## Information provided
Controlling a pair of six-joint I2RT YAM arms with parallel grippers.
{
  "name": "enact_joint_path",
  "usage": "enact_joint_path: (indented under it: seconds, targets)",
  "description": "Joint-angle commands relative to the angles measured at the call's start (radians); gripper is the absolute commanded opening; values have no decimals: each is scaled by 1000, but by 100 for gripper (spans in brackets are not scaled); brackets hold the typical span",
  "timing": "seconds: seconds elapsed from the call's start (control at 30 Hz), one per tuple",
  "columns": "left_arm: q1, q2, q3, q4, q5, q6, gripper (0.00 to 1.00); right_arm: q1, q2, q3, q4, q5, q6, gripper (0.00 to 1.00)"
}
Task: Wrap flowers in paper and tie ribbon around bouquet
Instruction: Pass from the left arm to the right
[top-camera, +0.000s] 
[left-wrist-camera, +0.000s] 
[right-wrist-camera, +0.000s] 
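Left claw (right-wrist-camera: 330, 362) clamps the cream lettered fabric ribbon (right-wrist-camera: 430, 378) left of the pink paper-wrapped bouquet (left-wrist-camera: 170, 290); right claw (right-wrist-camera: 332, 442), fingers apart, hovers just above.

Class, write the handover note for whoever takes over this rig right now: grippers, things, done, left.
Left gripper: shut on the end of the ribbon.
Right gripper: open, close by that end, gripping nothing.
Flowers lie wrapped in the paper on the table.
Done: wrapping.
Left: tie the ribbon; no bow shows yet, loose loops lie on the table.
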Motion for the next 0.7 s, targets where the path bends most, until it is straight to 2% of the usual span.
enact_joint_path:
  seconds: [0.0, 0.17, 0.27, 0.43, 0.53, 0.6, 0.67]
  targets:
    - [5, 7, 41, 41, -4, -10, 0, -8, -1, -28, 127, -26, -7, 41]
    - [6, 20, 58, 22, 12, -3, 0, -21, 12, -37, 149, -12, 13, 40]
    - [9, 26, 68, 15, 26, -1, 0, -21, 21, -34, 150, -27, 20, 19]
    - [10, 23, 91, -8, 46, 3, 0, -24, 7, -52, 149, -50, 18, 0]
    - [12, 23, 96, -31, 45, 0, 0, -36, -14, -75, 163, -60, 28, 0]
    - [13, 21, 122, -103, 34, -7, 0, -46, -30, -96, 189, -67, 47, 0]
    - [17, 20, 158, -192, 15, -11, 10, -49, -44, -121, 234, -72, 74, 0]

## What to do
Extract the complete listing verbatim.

## Response
Controlling a pair of six-joint I2RT YAM arms with parallel grippers.
{
  "name": "enact_joint_path",
  "usage": "enact_joint_path: (indented under it: seconds, targets)",
  "description": "Joint-angle commands relative to the angles measured at the call's start (radians); gripper is the absolute commanded opening; values have no decimals: each is scaled by 1000, but by 100 for gripper (spans in brackets are not scaled); brackets hold the typical span",
  "timing": "seconds: seconds elapsed from the call's start (control at 30 Hz), one per tuple",
  "columns": "left_arm: q1, q2, q3, q4, q5, q6, gripper (0.00 to 1.00); right_arm: q1, q2, q3, q4, q5, q6, gripper (0.00 to 1.00)"
}
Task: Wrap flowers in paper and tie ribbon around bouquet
Instruction: Pass from the left arm to the right
[top-camera, +0.000s] 
[left-wrist-camera, +0.000s] 
[right-wrist-camera, +0.000s] 
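Left claw (right-wrist-camera: 330, 362) clamps the cream lettered fabric ribbon (right-wrist-camera: 430, 378) left of the pink paper-wrapped bouquet (left-wrist-camera: 170, 290); right claw (right-wrist-camera: 332, 442), fingers apart, hovers just above.

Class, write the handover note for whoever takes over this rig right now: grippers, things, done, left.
Left gripper: shut on the end of the ribbon.
Right gripper: open, close by that end, gripping nothing.
Flowers lie wrapped in the paper on the table.
Done: wrapping.
Left: tie the ribbon; no bow shows yet, loose loops lie on the table.
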Motion for the next 0.7 s, targets where the path bends most, until it is straight to 2% of the usual span.
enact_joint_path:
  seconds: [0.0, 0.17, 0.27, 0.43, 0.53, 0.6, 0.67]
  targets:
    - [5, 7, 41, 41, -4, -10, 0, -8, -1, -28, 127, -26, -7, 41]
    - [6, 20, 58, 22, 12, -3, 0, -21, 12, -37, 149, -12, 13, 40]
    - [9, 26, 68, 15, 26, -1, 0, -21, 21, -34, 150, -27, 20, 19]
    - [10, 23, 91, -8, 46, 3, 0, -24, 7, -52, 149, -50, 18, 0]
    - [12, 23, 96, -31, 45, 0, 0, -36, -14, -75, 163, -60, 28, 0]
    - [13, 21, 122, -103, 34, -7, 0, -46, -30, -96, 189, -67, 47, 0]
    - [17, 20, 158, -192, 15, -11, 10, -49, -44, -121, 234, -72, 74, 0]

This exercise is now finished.